Ship performance monitoring: Resist the change or change the resistance?February 1, 2019
By: Marc Timmer (R&D Engineer Hydromechanics)
Image: The Four Days Fight (1-4 June 1666, painted by Van Soest)
Since the early days of naval history, communication has played an important role, both ship-to-ship and ship-to-shore. You can imagine that for a strategic move during your epic sea battle, it is convenient that your fellow combatants also know what the plan is. Before the days of radio communication this was done with signal flags or semaphore signalling, although funny, not ideal and not great bandwidth I guess.
Semaphore singalling (source: flagexpressions.wordpress.com)
Luckily, since then significant technological progress has been made, enabling the transport of information over long distance and across the globe. The effects on the maritime industry and in fact, the world’s population, has been tremendous.
These technologies have created a platform on which high resolution data can be gathered, sent and viewed in the blink of an eye. Nevertheless, part of the maritime industry, traditional as it is, insists on sticking to the archaic ways: Noon-reports. Traditionally the noon report was made up because in the time of sextant navigation, this was the only time of the day when the ships latitude could be determined accurately.

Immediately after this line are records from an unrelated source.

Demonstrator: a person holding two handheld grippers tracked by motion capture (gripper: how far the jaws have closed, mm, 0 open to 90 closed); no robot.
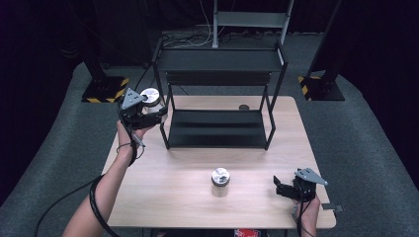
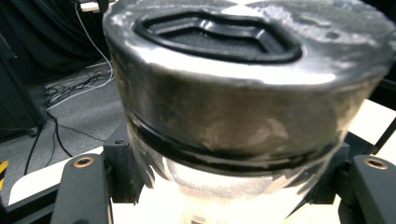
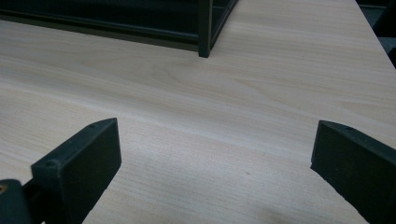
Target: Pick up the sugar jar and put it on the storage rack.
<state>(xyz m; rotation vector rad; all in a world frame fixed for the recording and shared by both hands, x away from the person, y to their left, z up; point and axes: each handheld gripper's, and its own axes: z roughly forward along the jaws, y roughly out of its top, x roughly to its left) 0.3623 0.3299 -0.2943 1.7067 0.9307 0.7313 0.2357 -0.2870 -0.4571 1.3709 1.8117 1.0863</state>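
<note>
- A black two-tier metal rack dominates the far half of the pale wooden bench, its lower shelf bare.
- At the rack's left end, the left gripper holds a lidded jar aloft, clear of the bench top and just outside the frame's corner post.
- In the left gripper view the fingers are clamped on the jar's clear lower body, just beneath the wide silvery lid with its black recessed handle.
- A second jar of the same kind stands upright at the near middle of the bench, untouched.
- The right gripper rests at the near right corner, its fingers spread wide with nothing but bare wood between them.
- The jar looks rigid and, with pale contents inside, likely moderately heavy; its clear wall appears smooth and may be breakable, so a slip would be costly.
- The safest hold is judged to be low on the body under the lid's overhang, as here, kept upright.
</note>
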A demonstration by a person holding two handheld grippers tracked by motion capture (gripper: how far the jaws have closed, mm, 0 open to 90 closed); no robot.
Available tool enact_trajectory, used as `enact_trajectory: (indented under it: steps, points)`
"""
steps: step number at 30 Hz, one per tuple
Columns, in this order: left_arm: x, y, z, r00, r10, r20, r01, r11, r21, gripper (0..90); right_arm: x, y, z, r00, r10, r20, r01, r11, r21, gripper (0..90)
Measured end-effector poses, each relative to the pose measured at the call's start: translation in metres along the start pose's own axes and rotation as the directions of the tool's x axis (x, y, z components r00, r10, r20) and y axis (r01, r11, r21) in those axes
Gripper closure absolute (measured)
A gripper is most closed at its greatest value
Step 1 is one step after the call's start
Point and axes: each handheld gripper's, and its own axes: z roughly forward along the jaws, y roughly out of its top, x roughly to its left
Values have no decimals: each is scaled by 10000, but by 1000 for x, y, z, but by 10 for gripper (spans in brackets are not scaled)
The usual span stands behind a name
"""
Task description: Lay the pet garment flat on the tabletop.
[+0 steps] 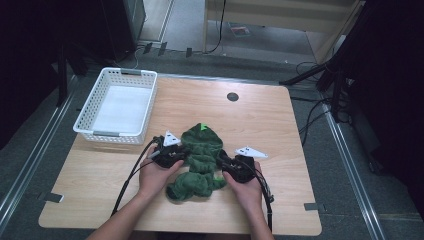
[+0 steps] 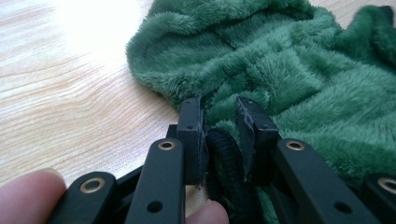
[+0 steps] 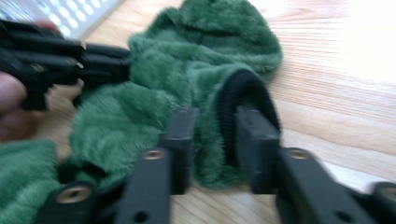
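Green fleece (image 1: 200,160) lies mid-table, crumpled. L gripper (image 2: 219,119) pinches one black cuff, R gripper (image 3: 212,135) prob. clamps the other; view's blurry. Both grabs look done; lift or move to basket (image 1: 90,107) still left.

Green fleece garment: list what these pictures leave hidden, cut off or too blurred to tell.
- High view: the green fleece garment lies bunched; its sides are covered by the left gripper and right gripper.
- Left gripper view: the black cuff is partly hidden between the jaws; the garment runs off the right edge.
- Right gripper view: motion blur smears the fleece; the white basket is cut off by the top edge.
- High view: the basket's near inner wall is hidden by its rim.
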Motion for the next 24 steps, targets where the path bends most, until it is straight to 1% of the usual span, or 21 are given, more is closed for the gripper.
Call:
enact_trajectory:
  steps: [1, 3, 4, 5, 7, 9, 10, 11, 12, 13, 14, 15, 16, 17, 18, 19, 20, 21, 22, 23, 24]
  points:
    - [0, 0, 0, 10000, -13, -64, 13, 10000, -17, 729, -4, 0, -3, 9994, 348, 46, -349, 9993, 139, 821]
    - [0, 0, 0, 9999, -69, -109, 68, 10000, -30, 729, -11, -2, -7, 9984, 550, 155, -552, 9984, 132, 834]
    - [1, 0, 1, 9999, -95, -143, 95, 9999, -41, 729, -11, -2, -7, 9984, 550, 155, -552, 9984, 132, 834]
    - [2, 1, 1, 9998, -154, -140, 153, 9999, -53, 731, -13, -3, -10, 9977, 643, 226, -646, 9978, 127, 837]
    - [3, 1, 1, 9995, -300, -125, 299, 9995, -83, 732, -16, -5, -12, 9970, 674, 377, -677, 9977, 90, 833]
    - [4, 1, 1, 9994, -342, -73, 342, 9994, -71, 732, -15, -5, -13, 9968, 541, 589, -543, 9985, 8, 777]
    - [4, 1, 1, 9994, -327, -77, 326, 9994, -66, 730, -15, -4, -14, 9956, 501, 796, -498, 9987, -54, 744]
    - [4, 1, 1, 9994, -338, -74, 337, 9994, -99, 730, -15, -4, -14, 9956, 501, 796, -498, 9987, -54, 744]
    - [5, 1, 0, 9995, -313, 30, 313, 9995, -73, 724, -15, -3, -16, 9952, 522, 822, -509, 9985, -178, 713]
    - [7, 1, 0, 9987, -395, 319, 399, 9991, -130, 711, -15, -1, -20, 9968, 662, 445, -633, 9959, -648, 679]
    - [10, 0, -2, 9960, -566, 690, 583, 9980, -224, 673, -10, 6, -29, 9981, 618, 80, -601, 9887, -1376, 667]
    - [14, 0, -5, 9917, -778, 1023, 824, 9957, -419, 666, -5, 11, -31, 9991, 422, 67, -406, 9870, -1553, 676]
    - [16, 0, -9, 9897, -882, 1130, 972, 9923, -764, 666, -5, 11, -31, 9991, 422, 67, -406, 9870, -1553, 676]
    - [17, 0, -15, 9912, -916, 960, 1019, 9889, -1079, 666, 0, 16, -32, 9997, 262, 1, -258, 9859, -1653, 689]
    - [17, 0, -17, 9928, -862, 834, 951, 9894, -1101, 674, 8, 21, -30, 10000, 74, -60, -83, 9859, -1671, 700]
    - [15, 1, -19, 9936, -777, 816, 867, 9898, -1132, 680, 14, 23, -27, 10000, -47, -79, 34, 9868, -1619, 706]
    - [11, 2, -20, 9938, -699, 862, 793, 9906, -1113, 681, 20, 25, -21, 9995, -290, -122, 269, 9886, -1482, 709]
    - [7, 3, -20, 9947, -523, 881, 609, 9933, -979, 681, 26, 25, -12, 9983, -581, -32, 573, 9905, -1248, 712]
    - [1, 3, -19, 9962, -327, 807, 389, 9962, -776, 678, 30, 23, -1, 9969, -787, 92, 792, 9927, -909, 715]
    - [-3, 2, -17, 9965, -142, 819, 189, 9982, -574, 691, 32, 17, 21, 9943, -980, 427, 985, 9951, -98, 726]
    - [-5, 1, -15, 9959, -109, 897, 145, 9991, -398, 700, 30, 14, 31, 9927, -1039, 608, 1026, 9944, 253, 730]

Then there was merit to the concept. Nowadays though, these error prone, low resolution, handmade datasheets are the shipping industry’s VHS tape equivalent to our HD streaming world; completely outdated.
If so, then why resist the change from noon reporting to continuous monitoring, you might ask?
My conception is convenience: everything necessary to gather the noon reports data is in place, seafarers are familiar with it and no costs for implementing new technology have to be made. And as long as this is sufficient and no real incentive is given to move forwards, why would you?
For the purpose of insight, would be the obvious answer. As a race we strive to ever progress and evolve. But apparently, sometimes the luring gains of progression aren’t enough to overcome the fear of change. Even though the gains can be significant and often easily obtained.
Where are these obvious gains to be found?
The high resolution data that we gather at VAF Instruments with our IVY® system enables us to get a glimpse of the behaviour of shipping companies and sailors. Something we encounter frequently is suboptimal sailing habits, e.g. rushing to the harbour, only to lie waiting for several hours before being allowed to berth. When looking at the speed signal over a voyage, this is easily spotted. But if only one data point per day is available, these trends are not so obvious. So there is the incentive, improve your performance and sailing habits in order to reduce fuel consumption, saving money and simultaneously sparing the environment.
There are many more fruits to be reaped from your high quality data. For instance, a key element in our IVY® software is insight in the deterioration of your hull and propeller due to fouling. Quantifying the effect of fouling enables you to make a proper cost-benefit analysis of any actions you have undertaken to change your ships resistance. Whether it was cleaning, a fresh layer of anti-fouling or the addition of an energy saving appendage. Without proper data, you will most likely never find out if your investment actually made a difference.
Real insight from high quality data (Source: VAF Instruments' IVY®)
I could go on for a while exemplifying the benefits of high resolution data, but it would soon become tedious, so I won’t. Instead I will end with my view on the subject: move along with our information hungry society and embrace the insights and competitive advantages it can give you instead of playing your old VHS until there nothing left but a static image.